# Problem details:
Copy nothing but the lines below running from the line containing "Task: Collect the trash" through the line containing "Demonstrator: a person", both end lines included.

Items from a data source
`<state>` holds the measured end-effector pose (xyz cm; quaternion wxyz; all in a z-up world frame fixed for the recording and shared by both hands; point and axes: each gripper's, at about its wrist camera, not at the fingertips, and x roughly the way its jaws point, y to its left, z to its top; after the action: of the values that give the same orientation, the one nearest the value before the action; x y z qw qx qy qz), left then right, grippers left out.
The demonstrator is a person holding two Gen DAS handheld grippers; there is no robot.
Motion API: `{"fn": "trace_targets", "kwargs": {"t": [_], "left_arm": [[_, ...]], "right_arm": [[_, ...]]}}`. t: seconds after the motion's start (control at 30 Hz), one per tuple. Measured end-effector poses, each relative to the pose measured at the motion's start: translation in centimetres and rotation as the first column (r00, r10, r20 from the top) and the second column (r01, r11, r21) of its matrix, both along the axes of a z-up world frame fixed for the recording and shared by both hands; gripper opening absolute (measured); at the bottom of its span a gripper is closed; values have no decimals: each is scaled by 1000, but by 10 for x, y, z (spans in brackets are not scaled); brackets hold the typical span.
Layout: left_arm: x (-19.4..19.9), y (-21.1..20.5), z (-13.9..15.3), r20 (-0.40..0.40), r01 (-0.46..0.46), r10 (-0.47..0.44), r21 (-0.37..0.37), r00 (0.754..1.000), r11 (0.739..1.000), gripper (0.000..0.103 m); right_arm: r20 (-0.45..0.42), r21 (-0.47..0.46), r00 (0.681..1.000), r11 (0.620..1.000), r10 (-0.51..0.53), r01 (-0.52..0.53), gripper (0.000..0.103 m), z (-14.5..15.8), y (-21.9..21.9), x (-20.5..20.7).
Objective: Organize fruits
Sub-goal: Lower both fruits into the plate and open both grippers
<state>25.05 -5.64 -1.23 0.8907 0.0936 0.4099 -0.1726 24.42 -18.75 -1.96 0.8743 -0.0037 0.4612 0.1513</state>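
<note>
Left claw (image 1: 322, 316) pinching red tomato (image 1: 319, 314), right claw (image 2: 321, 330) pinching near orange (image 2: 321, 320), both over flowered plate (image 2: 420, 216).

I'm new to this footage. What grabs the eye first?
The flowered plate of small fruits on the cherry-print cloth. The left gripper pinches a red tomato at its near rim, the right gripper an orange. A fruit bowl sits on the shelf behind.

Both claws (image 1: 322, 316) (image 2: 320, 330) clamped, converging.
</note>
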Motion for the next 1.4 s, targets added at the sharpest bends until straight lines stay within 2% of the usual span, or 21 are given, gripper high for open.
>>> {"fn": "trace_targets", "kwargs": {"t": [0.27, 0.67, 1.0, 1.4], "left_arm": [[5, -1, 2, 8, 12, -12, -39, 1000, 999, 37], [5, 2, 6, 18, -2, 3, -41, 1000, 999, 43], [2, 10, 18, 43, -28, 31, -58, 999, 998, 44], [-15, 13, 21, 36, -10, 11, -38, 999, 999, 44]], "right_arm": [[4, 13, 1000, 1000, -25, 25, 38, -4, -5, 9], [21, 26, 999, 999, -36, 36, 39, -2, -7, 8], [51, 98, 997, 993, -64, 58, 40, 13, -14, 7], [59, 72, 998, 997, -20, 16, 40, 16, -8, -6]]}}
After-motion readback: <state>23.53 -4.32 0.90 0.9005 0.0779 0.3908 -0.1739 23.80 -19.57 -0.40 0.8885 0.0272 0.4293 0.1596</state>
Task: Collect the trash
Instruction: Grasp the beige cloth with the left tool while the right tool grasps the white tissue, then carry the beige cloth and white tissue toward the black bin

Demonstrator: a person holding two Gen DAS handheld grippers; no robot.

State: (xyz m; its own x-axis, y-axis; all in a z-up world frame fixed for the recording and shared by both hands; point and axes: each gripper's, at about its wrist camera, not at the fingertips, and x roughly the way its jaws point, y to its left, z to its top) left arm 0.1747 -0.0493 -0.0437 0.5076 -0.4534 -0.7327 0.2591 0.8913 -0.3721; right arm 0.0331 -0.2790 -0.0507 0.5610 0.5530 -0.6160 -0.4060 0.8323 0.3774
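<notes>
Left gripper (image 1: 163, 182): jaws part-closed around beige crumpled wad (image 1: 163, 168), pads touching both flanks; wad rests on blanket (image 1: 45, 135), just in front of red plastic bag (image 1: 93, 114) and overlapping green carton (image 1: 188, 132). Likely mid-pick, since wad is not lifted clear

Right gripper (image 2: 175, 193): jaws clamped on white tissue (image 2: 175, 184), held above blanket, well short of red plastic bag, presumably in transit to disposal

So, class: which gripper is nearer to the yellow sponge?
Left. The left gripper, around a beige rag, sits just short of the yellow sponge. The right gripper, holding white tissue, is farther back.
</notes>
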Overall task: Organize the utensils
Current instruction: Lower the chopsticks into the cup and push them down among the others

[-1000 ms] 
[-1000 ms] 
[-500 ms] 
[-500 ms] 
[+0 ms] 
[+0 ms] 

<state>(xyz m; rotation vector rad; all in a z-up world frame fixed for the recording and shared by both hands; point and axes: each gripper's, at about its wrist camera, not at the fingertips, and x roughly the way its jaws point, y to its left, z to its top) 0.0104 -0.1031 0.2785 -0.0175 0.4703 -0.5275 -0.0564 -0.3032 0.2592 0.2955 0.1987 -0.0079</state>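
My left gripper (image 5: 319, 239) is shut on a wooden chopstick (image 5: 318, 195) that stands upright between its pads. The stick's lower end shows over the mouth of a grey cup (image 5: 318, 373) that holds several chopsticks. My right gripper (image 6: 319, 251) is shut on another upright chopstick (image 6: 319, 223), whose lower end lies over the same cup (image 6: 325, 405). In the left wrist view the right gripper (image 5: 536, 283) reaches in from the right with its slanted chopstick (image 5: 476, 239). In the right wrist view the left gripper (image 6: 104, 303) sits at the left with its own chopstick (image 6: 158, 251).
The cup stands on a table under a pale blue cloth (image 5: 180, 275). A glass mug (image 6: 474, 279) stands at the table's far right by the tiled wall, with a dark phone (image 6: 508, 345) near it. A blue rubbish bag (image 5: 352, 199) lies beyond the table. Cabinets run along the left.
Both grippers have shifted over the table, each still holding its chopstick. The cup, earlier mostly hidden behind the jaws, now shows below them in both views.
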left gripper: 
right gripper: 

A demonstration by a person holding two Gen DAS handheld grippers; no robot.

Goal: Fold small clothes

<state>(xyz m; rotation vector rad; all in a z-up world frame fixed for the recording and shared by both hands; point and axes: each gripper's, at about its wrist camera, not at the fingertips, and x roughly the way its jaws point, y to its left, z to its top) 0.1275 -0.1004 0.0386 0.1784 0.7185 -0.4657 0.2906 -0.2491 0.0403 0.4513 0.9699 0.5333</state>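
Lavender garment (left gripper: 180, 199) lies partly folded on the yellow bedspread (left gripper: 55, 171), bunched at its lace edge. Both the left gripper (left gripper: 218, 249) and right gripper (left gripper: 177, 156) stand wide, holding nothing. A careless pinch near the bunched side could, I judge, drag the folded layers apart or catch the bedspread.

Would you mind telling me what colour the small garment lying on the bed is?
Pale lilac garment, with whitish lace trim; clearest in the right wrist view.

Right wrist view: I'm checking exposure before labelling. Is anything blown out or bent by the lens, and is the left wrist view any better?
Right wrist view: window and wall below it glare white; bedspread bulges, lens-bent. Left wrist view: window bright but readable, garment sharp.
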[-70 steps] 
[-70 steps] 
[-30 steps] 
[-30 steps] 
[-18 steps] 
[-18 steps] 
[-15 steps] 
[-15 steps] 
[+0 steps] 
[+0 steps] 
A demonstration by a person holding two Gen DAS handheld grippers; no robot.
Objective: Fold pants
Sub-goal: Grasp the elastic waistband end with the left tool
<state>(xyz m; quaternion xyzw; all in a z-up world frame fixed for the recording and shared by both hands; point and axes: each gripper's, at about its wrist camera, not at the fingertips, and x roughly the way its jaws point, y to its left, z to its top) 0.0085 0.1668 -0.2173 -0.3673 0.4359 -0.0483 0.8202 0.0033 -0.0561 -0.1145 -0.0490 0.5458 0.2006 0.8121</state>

# Problem solution:
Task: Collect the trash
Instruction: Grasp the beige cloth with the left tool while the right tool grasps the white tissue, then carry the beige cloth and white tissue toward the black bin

Demonstrator: a person holding two Gen DAS handheld grippers; no robot.

The answer has been given, and the exercise is complete.